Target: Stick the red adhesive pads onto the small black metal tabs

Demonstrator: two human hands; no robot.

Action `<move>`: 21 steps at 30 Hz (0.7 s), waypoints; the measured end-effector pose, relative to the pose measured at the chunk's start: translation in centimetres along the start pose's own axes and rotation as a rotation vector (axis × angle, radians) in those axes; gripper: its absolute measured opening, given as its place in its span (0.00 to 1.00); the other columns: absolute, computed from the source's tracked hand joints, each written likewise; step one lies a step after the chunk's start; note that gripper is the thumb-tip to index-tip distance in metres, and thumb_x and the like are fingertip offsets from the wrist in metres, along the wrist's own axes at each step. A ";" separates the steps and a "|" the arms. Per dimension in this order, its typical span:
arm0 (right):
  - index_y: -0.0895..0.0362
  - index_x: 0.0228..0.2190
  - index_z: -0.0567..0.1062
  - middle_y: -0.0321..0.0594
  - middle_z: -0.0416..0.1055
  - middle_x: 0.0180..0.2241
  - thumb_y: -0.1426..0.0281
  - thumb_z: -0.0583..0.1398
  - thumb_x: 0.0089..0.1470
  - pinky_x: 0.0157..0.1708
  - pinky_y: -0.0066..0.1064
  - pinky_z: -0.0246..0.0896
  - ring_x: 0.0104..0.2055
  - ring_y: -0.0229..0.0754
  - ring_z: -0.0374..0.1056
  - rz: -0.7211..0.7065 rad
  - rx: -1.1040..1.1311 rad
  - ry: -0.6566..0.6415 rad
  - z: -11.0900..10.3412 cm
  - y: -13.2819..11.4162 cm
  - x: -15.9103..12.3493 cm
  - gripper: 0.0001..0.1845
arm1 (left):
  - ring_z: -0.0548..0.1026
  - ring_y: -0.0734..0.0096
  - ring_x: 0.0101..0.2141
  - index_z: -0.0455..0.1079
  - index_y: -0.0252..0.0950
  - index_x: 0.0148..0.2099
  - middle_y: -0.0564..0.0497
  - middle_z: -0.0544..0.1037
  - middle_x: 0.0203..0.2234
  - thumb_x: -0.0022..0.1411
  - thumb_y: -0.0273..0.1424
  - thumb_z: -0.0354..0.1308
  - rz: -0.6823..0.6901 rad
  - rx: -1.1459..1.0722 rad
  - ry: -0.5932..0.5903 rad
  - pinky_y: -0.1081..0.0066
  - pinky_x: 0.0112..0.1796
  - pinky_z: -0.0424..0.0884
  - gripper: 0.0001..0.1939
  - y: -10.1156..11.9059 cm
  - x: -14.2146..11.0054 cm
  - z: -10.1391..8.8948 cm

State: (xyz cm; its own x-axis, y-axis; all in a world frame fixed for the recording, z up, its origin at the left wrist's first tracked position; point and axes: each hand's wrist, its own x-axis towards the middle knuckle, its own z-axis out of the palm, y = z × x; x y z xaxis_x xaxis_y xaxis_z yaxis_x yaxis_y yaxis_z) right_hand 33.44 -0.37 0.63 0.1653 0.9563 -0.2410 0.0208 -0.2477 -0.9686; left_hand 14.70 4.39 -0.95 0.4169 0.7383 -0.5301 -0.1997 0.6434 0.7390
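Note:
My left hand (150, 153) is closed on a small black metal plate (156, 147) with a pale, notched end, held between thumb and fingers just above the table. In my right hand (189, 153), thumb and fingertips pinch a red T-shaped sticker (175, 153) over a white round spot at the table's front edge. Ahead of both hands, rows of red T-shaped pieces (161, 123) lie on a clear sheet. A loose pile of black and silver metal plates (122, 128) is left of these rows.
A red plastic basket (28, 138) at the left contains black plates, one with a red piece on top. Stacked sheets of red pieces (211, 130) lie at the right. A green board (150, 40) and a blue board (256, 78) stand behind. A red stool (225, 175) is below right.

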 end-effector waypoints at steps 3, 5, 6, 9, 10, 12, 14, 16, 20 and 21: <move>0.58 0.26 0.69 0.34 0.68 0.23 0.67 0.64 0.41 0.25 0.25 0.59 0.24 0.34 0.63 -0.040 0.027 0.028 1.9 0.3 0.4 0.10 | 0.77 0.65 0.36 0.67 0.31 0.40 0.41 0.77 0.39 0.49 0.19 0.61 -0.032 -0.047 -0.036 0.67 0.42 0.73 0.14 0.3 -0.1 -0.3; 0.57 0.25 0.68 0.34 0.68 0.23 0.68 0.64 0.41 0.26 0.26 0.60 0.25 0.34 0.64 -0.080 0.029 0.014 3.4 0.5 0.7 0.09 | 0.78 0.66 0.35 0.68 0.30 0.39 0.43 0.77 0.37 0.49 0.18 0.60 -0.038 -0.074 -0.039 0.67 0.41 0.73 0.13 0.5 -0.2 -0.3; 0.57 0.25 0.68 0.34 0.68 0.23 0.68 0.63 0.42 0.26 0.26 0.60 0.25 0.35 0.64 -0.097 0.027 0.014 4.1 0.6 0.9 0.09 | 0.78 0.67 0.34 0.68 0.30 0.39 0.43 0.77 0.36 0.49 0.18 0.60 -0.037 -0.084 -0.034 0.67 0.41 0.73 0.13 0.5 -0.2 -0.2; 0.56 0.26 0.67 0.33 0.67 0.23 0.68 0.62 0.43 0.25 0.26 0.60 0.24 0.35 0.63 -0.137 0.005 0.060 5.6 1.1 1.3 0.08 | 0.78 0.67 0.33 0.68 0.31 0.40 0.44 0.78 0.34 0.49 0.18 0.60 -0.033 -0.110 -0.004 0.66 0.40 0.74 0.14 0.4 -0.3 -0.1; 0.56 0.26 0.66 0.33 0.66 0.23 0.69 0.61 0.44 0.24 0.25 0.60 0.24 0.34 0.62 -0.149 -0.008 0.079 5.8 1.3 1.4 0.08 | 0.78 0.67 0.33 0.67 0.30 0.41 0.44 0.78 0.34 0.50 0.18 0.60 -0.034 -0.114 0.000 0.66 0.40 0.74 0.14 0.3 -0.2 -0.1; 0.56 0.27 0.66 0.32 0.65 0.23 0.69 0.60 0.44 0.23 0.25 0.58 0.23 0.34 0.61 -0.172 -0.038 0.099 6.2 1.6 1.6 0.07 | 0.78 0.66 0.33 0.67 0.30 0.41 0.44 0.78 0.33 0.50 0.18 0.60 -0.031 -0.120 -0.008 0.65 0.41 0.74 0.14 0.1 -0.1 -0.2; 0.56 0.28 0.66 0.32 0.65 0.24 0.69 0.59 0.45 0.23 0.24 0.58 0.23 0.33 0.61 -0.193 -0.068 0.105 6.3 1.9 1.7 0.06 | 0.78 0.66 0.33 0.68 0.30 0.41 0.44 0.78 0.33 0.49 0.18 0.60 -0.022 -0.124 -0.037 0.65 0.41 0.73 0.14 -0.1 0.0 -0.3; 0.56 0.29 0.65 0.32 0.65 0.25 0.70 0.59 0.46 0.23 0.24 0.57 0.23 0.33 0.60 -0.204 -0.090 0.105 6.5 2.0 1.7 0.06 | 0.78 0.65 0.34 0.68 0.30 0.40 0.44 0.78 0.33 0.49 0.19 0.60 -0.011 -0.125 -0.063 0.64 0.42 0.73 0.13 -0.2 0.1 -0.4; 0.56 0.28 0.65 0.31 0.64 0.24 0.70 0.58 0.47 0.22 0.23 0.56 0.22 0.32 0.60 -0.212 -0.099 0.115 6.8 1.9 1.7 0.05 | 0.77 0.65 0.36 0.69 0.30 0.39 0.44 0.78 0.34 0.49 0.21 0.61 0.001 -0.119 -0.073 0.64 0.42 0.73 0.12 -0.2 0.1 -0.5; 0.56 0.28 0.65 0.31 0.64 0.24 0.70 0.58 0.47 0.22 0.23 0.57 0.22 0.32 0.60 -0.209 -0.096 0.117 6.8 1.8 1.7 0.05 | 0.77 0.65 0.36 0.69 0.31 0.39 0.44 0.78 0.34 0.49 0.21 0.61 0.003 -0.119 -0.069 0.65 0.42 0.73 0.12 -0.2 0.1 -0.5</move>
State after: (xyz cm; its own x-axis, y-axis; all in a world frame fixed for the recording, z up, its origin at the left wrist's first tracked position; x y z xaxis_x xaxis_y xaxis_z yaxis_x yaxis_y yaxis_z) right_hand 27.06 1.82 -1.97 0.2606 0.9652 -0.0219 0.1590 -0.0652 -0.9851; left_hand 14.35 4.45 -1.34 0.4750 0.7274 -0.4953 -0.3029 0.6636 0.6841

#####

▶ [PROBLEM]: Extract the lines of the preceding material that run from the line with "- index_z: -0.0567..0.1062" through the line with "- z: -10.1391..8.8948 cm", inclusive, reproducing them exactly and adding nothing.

▶ [RESPONSE TO THE EXERCISE]:
  - index_z: -0.0567..0.1062
  - middle_y: -0.0321..0.0594
  - middle_z: -0.0416..0.1055
  - middle_x: 0.0180..0.2241
  - thumb_y: -0.1426..0.0281
  - thumb_z: -0.0583..0.1398
  - thumb_x: 0.0089..0.1470
  - pinky_x: 0.0157..0.1708
  - pinky_y: -0.0066..0.1064
  - pinky_z: -0.0246..0.0896
  - ring_x: 0.0104..0.2055
  - ring_y: -0.0229..0.0754
  - ring_z: -0.0374..0.1056
  - rz: -0.7211..0.7065 rad
  - rx: -1.1040..1.1311 rad
  - ry: -0.6566..0.6415 rad
  - z: -11.0900..10.3412 cm
  - y: -13.2819..11.4162 cm
  - x: -15.9103..12.3493 cm
  - gripper: 0.0001..0.1845
arm1 (left):
  - ring_z: -0.0548..0.1026
  - ring_y: -0.0734..0.0096
  - ring_x: 0.0101..0.2141
  - index_z: -0.0455..0.1079
  - index_y: -0.0252..0.0950
  - index_x: 0.0148..0.2099
  - middle_y: -0.0564..0.0497
  - middle_z: -0.0544..0.1037
  - middle_x: 0.0203..0.2234
  - thumb_x: -0.0022..0.1411
  - thumb_y: -0.0273..0.1424
  - thumb_z: -0.0354..0.1308
  - rz: -0.6823..0.6901 rad
  - rx: -1.1459..1.0722 rad
  - ry: -0.5932..0.5903 rad
  - pinky_y: -0.1081..0.0066
  - pinky_x: 0.0112..0.1796
  - pinky_z: -0.0424..0.0884
  - gripper: 0.0001..0.1939
  - y: -10.1156..11.9059 cm
  - x: -14.2146..11.0054 cm
  - z: -10.1391..8.8948 cm

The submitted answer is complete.